◆ **Exercise**:
Write each line again exactly as it is, from the opening line of the records below through the one containing "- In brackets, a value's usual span", and add nothing.

(Data shown begins)

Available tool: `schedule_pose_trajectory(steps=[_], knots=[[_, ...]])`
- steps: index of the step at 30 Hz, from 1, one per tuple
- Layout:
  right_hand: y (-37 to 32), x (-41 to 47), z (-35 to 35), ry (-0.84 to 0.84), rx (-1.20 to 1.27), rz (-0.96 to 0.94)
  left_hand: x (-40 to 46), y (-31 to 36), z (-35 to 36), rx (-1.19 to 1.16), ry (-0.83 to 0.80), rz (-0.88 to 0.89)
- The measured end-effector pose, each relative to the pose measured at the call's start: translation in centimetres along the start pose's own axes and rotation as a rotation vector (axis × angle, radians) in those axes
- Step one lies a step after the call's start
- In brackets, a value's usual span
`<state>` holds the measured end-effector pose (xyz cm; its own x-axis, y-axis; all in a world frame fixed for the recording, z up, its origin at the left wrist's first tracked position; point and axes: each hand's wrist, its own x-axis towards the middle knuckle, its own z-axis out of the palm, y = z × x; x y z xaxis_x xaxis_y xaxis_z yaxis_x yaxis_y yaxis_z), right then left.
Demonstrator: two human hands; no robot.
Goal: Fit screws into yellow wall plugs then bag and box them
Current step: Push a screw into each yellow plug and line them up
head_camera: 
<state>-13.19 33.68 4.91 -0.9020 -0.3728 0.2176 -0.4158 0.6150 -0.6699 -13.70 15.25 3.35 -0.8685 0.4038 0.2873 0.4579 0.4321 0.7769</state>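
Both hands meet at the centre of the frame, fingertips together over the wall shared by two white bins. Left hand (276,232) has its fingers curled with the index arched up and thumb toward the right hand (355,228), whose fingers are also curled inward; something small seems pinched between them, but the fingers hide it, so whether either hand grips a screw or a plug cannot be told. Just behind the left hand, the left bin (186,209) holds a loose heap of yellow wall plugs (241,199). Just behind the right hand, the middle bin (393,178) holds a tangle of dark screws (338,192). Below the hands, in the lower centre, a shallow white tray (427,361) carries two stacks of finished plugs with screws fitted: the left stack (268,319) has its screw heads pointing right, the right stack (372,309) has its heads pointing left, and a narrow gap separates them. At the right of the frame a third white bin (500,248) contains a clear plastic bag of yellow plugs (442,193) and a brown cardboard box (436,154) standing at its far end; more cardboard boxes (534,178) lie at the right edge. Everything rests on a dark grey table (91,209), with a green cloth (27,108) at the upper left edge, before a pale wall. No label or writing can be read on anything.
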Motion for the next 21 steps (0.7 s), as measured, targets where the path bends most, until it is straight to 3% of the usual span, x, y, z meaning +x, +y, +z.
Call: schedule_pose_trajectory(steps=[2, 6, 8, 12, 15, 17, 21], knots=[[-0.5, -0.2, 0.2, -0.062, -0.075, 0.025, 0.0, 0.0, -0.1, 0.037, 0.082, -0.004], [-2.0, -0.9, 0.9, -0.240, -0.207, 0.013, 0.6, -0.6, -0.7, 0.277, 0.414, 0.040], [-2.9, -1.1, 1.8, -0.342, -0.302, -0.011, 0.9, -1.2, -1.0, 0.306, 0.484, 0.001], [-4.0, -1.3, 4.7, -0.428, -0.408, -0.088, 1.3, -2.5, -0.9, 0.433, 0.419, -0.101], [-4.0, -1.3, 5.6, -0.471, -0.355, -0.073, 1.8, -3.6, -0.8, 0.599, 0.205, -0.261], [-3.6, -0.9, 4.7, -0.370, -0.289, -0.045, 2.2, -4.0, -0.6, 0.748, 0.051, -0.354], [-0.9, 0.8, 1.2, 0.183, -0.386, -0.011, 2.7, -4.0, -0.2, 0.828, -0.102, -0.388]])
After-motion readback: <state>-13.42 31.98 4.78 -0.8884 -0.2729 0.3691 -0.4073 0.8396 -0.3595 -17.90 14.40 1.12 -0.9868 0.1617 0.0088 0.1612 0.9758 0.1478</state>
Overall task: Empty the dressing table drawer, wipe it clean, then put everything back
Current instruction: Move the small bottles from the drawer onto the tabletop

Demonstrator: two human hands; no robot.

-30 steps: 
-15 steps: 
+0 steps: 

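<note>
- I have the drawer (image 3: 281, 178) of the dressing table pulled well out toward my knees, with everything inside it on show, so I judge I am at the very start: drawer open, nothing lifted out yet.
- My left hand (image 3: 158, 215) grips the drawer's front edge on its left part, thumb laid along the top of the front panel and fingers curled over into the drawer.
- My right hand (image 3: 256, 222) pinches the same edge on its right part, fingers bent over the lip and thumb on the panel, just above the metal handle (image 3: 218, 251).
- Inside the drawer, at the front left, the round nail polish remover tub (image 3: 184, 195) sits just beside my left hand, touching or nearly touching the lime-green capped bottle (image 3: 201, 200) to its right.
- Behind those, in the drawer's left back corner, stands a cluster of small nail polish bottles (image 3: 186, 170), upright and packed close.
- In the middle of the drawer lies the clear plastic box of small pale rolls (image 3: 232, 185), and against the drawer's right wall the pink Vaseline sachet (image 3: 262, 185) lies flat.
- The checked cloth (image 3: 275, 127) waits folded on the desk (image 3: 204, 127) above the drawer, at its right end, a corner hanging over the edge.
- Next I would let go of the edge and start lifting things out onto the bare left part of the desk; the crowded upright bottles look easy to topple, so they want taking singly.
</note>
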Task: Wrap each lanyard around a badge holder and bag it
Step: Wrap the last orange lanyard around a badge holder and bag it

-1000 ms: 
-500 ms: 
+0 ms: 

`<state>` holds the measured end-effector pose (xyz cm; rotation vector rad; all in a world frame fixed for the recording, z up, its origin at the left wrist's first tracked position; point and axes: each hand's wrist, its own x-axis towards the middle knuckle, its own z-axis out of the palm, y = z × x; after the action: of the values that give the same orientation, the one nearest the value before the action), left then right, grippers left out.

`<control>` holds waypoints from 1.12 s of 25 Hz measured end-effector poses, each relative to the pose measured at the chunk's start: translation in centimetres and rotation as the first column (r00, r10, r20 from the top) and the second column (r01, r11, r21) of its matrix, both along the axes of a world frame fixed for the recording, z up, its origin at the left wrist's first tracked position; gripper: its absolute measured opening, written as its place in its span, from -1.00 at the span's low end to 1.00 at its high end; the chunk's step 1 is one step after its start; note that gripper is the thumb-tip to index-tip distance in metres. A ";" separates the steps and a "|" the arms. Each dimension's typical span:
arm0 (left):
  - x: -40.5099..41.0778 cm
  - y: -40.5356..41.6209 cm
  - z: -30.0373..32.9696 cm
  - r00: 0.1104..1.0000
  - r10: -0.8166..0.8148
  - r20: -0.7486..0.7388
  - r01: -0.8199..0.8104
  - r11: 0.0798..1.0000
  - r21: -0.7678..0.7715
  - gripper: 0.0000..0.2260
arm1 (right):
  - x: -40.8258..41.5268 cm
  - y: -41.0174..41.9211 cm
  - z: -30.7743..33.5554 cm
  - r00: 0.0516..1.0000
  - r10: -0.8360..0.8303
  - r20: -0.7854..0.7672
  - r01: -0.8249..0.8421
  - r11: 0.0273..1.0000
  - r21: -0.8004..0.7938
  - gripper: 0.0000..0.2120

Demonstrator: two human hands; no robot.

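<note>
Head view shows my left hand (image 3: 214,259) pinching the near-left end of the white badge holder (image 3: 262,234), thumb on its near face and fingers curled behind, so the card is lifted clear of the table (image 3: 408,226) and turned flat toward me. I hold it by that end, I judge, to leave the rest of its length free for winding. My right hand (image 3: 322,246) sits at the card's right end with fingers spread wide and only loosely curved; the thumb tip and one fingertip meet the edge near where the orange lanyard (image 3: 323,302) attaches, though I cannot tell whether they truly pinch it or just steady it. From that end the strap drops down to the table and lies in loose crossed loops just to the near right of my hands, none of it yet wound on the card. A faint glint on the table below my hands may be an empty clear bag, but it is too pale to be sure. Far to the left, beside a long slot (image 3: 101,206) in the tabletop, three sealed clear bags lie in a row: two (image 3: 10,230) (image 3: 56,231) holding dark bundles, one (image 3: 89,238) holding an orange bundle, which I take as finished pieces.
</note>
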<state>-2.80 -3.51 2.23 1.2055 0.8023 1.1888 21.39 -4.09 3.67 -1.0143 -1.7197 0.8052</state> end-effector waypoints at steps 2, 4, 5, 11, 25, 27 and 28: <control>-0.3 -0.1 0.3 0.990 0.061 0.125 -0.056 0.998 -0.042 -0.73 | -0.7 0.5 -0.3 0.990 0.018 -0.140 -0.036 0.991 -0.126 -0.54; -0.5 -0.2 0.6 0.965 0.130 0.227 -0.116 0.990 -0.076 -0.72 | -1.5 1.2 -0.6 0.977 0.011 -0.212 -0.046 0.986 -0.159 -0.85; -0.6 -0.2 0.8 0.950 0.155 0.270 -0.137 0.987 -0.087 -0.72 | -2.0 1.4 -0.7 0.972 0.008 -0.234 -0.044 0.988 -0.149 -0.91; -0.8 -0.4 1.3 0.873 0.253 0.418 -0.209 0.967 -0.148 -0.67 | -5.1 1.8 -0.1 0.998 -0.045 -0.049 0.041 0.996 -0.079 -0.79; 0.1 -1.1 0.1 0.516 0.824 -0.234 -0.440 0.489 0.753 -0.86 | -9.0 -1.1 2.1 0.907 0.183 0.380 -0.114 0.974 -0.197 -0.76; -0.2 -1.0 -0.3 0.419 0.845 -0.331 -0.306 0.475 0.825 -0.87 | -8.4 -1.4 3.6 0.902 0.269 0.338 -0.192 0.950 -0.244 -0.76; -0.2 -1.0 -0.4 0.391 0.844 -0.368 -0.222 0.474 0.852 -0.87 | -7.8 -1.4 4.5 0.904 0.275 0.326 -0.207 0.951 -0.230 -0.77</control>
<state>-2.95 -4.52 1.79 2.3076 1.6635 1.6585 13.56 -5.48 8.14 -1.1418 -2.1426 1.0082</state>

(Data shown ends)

◆ **Output**:
Available tool: `schedule_pose_trajectory(steps=[_], knots=[[_, ...]])`
- steps: index of the step at 30 Hz, from 1, one per tuple
- Layout:
  right_hand: y (-37 to 32), x (-41 to 47), z (-35 to 35), ry (-0.84 to 0.84), rx (-1.20 to 1.27), rz (-0.96 to 0.94)
  left_hand: x (-40 to 46), y (-31 to 36), z (-35 to 36), rx (-1.19 to 1.16), ry (-0.83 to 0.80), rz (-0.88 to 0.89)
- The measured end-effector pose, each relative to the pose measured at the call's start: translation in centimetres along the start pose's own axes and rotation as a rotation vector (axis × angle, radians) in those axes
- Step one lies a step after the call's start
- In brackets, a value's usual span

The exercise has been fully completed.